In CMR imaging viability assessments, there is a need for gadolinium-based contrast material injection to evaluate the myocardial rest-perfusion, early gadolinium enhancement (EGE) and late gadolinium enhancement (LGE) in order to rule out the hypo-perfusion, no-reflow zone, and scar tissue formation (
16). Unfortunately, in patients with renal failure and hypersensitivity to gadolinium-based contrast agents, the injection of gadolinium is contraindicated and there is a need for introduction of a magnetic resonance criterion to make it possible to evaluate myocardial viability status (
17).
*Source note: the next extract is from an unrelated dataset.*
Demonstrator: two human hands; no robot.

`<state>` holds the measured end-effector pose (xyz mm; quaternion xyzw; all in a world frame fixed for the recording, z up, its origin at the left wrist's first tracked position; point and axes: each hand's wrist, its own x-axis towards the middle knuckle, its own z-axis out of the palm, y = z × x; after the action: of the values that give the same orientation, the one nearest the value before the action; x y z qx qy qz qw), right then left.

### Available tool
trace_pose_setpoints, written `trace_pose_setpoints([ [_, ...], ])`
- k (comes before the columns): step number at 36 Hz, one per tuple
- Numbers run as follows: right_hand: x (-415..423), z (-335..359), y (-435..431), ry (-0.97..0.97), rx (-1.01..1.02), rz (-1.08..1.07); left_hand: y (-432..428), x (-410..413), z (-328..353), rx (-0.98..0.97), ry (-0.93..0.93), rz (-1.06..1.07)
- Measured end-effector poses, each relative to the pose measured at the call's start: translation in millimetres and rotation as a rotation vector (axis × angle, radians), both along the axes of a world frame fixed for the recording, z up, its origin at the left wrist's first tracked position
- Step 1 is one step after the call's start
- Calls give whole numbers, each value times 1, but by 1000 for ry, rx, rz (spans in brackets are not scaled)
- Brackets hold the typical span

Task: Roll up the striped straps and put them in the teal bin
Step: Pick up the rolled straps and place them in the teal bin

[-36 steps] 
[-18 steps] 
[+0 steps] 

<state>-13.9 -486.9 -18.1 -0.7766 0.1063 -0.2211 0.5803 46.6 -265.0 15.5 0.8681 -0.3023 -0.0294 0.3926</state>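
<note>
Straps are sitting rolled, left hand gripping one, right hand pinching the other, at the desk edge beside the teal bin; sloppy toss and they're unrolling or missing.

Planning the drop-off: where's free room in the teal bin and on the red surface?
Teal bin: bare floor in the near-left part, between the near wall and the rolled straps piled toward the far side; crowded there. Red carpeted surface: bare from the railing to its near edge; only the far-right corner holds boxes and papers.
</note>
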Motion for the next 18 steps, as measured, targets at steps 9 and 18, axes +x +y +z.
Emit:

Previous studies have proved the development of an inflammatory process after acute MI, while there would be tissue alteration and scar formation in chronic ones (
18,
19). As such, the synced inflammation in acute MI and tissue alteration in chronic MI would result in different magnetic properties and thus in different T1/T2/T2* relaxation times (
20). In recent years, numerous studies have evaluated the role of cardiac T1 and T2 mapping in MI or viability assessments. Studies have showed a high sensitivity of T2 mapping techniques in edema formation in acute MI, and T1 mapping techniques in fibrosis evaluations. In these conditions, both the native T1 and T2 relaxation times are prolonged (
21). Although myocardial T1 and T2 mapping techniques are becoming increasingly popular worldwide, there should be more investigations in this field. T2* mapping is also a popular method for post-revascularization hemorrhage imaging. By this method, clinicians can determine the extent of ischemic area at risk. This technique is usually performed post reperfusion procedures. These studies have hypothesized that the post-reperfusion hemorrhage extent might be a good representative of the microvascular obstruction (MVO). MVO is considered as non-viable myocardial volume in CMR assessments (
22). In fact, post revascularization T2* mapping would reveal MVO and micro-hemorrhage as a post MI adverse effect. In this study, we hypothesized that the pre-revascularization T2* mapping could be a strong indicator of MI extent. In contrast with previous studies (O Regan et al., Komar et al., and Hamirani et al.), we selected our patients at pre-revascularization stage of MI therapy to search for the possibility of T2* relaxometry potential in myocardial scar tissue detection. Although there are numerous literatures about the native cardiac T1 and T2 values changes in different cardiovascular diseases, few studies have been conducted to evaluate myocardial T2* changes in MI. Therefore, in our research, we decided to evaluate native myocardial T2* value changes in patients with MI and assess the technique for myocardial fibrosis detection in pre-revascularization stages.